Natuurlijk was Paramaribo mijn eerste stop in Suriname. Ik verbleef in Hotel Torarica, synoniem voor exclusiviteit, luxe en zakendoen in hartje Paramaribo. Zeggen ze zelf. Ze zeggen ook De grandeur en bruisende levendigheid van het hotel dat nooit slaapt, brengen u in Surinaamse sferen zodra u de lobby instapt. Ik vond het een tikje saai, en patserig tegelijk. Een van de eerste avonden zat ik aan de bar en aan de overkant stond de burgemeester van Rotterdam, de heer Opstelten, te blazen tegen wat Surinaamse hot-shots. Plotseling kwam er een man naast mij zitten, de meeste krukken waren bezet, en tegelijk werd ik op mijn schouder getikt door een soort body-builder, en die siste mij toe don’t talk to him. Toen ik keek zag ik dat het Bouterse was. Er ontstond wat zenuwachtig rumoer en even later vertrok Opstelten met zijn gevolg uit de bar. Het was blijkbaar een provocatie van Bouterse die echter ook vrij snel weer vertrok. Daarna had ik de bar vrijwel voor mij alleen. Maar dat was ook niet de bedoeling dus belandde ik vrij vroeg in mijn bed.

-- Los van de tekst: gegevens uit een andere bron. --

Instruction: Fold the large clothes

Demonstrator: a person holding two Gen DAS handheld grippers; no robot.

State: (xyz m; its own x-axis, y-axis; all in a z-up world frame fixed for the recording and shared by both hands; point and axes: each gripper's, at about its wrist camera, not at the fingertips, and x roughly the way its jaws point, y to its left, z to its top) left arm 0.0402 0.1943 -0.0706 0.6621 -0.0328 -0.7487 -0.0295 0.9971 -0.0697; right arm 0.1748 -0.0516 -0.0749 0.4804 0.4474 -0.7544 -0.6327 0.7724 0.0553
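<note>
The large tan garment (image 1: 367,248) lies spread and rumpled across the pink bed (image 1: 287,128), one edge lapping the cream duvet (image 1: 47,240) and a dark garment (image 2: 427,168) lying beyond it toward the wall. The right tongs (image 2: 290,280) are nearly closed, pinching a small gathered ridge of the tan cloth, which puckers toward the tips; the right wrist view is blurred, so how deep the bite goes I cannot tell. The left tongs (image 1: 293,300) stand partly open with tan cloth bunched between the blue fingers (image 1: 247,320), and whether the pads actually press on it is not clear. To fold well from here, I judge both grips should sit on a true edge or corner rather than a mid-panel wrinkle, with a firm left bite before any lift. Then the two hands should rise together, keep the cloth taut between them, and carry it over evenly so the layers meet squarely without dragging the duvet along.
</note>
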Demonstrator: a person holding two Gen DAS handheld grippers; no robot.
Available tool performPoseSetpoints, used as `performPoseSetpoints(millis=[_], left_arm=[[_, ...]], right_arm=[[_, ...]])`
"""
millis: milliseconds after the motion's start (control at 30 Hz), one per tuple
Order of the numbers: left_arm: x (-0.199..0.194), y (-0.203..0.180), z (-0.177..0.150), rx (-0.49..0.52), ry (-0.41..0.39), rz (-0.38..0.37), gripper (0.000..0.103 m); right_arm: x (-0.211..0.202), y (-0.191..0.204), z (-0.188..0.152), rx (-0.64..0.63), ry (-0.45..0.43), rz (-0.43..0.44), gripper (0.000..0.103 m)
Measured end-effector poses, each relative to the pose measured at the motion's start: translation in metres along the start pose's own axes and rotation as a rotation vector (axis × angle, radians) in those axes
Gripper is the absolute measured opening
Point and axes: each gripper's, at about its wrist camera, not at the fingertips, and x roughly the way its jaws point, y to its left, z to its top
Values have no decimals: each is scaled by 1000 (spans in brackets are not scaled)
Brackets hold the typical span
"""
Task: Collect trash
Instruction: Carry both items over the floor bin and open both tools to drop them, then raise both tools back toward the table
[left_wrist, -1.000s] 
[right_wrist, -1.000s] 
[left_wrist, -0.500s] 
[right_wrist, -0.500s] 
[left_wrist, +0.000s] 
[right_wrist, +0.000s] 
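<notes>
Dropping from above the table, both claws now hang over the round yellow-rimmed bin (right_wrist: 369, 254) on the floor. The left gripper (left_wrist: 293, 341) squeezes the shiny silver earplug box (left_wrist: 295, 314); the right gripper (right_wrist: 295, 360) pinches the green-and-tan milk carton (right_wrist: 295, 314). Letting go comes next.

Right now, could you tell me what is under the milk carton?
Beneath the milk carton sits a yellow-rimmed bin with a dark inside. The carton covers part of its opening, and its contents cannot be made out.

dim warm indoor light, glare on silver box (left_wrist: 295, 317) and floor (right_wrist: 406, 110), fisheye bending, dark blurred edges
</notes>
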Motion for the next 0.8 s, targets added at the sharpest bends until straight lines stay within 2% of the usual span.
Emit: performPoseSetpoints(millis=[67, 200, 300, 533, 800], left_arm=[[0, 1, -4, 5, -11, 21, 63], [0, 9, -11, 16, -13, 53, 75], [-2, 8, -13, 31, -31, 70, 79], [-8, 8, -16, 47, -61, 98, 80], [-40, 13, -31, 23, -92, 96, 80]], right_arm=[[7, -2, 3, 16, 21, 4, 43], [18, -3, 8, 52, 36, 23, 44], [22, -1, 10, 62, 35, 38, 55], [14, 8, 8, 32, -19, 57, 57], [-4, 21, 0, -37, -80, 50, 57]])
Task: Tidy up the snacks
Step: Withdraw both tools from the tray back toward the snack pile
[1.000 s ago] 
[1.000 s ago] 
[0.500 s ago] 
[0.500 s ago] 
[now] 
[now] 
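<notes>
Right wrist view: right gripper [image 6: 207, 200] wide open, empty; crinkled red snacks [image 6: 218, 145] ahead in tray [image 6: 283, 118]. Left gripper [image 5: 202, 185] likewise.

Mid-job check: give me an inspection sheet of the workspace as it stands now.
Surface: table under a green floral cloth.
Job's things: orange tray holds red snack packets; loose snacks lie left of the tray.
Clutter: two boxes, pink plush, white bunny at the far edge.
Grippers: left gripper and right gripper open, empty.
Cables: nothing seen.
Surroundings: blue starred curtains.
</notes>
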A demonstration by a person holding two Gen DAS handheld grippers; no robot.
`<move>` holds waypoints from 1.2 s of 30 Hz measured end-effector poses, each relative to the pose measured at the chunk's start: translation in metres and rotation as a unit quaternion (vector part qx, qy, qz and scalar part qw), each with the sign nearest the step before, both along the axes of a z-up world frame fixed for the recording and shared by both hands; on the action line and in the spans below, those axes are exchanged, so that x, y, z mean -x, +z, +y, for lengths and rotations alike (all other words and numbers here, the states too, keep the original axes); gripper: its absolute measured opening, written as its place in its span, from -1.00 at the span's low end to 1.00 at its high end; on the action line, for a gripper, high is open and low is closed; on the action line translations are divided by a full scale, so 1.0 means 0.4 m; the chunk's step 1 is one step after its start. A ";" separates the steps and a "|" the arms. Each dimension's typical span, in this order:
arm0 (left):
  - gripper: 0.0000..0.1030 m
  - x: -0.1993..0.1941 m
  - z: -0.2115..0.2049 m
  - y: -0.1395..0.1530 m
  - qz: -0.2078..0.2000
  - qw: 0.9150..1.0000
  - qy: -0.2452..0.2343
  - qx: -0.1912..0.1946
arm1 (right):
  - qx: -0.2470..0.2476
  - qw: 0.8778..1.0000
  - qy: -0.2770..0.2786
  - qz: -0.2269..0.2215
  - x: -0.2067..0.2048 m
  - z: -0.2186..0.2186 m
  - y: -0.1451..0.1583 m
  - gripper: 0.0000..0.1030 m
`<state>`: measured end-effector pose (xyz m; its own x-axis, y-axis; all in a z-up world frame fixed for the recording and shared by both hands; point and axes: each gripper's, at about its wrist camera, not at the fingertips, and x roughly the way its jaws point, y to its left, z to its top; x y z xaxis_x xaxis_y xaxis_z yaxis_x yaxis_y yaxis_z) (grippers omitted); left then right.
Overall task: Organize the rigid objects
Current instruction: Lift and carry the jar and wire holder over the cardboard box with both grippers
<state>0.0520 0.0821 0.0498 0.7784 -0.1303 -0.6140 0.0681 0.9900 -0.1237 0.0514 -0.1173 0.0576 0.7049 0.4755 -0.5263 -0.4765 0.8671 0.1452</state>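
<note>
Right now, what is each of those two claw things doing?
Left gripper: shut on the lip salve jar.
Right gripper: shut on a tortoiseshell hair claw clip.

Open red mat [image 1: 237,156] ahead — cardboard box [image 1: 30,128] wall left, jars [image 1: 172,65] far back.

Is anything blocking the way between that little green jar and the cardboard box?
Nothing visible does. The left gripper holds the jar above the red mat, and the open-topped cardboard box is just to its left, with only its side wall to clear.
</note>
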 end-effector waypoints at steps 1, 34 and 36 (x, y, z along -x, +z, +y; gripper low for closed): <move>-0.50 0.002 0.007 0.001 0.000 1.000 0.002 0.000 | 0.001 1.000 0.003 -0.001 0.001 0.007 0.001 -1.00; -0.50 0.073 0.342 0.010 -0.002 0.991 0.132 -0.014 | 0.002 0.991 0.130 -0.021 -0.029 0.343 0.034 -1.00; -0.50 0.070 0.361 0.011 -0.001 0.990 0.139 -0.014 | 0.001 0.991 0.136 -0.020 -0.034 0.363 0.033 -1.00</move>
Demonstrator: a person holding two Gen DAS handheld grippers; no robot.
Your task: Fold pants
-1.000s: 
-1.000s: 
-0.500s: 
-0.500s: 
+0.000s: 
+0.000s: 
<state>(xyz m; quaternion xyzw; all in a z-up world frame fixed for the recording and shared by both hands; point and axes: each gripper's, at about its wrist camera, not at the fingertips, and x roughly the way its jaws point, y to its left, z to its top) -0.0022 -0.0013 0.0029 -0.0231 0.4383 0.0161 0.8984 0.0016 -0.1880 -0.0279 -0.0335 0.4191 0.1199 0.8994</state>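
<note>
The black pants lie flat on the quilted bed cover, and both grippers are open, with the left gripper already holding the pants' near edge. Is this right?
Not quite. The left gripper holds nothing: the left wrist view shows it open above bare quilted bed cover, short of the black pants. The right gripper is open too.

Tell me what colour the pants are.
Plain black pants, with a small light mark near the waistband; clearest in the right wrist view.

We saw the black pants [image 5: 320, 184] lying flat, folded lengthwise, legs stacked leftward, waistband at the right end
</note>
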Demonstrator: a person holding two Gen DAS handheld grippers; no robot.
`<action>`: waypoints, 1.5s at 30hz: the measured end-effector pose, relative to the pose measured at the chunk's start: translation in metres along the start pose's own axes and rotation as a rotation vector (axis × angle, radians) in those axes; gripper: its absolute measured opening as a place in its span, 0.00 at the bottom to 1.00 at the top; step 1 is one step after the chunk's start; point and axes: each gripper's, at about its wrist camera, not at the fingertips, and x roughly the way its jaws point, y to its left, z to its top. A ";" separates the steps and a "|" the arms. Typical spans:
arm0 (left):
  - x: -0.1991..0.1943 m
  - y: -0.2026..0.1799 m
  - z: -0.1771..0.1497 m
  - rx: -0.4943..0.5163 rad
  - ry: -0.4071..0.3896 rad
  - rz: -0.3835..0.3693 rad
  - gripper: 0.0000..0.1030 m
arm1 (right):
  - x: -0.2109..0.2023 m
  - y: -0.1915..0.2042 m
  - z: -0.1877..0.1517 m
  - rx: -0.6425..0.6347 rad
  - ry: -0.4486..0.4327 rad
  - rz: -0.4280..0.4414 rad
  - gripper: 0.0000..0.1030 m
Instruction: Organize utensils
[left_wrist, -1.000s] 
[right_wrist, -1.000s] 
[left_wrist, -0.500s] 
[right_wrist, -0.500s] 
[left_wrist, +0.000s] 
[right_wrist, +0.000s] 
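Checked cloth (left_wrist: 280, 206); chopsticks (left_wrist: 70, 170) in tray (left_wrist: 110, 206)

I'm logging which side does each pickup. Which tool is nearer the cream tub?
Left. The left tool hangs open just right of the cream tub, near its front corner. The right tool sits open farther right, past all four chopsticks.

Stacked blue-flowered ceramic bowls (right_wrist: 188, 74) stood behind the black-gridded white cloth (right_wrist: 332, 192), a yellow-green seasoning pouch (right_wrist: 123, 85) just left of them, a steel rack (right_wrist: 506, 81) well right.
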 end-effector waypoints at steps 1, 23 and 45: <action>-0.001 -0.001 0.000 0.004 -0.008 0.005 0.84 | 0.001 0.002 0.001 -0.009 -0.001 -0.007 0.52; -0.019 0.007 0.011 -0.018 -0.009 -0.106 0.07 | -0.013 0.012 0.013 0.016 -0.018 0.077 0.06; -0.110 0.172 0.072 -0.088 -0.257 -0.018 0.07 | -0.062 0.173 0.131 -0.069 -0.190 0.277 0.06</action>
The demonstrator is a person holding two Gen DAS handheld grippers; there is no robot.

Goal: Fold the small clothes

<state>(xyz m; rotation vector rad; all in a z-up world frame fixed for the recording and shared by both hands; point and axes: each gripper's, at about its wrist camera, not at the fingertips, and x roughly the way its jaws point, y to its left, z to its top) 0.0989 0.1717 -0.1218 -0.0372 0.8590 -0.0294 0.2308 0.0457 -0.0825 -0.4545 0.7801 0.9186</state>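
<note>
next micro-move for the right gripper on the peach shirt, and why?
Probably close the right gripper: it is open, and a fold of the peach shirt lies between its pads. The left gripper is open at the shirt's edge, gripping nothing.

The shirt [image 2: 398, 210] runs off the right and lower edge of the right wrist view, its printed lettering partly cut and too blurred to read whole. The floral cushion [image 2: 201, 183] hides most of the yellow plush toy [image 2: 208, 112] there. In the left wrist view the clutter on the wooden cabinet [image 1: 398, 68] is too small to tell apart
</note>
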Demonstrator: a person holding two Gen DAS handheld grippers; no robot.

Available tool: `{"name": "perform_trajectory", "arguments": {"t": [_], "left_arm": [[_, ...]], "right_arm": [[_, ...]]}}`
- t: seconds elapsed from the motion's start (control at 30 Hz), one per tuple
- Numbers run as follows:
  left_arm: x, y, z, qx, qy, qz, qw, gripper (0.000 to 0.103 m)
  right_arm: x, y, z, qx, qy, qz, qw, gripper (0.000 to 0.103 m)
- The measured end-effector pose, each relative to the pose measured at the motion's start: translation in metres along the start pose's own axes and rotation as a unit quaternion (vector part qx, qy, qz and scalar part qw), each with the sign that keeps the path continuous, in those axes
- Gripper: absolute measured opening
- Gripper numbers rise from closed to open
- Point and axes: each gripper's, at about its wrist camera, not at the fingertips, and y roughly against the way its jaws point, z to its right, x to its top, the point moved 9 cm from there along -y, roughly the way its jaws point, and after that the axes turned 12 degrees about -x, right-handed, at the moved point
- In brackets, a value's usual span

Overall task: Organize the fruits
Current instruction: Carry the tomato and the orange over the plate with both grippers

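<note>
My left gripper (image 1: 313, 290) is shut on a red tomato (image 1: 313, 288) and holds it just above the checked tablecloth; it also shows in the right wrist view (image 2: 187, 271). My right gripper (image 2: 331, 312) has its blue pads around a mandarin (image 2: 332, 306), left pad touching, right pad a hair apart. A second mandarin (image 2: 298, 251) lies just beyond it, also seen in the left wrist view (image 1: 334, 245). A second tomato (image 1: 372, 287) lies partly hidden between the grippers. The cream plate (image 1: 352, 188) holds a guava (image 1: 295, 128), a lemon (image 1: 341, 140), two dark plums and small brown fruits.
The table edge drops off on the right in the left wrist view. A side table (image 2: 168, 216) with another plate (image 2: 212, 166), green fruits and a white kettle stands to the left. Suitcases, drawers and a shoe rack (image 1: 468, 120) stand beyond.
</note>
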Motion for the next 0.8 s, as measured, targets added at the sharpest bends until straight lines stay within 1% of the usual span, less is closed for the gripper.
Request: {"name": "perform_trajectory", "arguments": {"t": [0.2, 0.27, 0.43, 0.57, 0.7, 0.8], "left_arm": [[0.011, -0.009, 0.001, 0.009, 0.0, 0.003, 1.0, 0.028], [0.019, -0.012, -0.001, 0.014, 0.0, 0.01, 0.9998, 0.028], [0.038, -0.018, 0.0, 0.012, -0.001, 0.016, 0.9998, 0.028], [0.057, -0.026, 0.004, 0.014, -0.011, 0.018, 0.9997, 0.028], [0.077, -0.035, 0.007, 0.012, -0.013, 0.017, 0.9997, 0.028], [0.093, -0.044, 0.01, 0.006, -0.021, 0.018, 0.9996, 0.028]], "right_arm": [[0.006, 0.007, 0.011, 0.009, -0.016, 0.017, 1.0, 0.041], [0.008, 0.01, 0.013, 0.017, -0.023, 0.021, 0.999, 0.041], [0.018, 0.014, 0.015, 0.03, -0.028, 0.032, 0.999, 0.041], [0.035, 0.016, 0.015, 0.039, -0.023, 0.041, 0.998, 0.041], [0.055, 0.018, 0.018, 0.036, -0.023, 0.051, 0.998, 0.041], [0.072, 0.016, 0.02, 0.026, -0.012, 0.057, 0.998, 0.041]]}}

Paramaribo, Suriname, is eigenlijk een hele lieve plek ondanks de wetenschap van die verschrikkelijke decembermoorden. Maar vanwege de eigen bouwtraditie waaraan het Surinaamse volk ook een beetje zijn herkenning en identiteit ontleent, hebben de houten huizen zo’n eigen gezicht en geeft het de stad iets gezelligs, kleins en traditioneels. Zo'n unieke architectuur, gemaakt met goedkope bouwmaterialen, komt haast nergens voor. De witte houten huizen maken Paramaribo uniek. En ook al die ministeries die in die houten gebouwen zijn gevestigd met die unieke, beetje knullige, naamborden geven de stad een provinciaalse uitstraling. Het Surinaamse huis is niets anders dan een uit balken en kolommen samengestelde, grote kist met daarop een steil dak.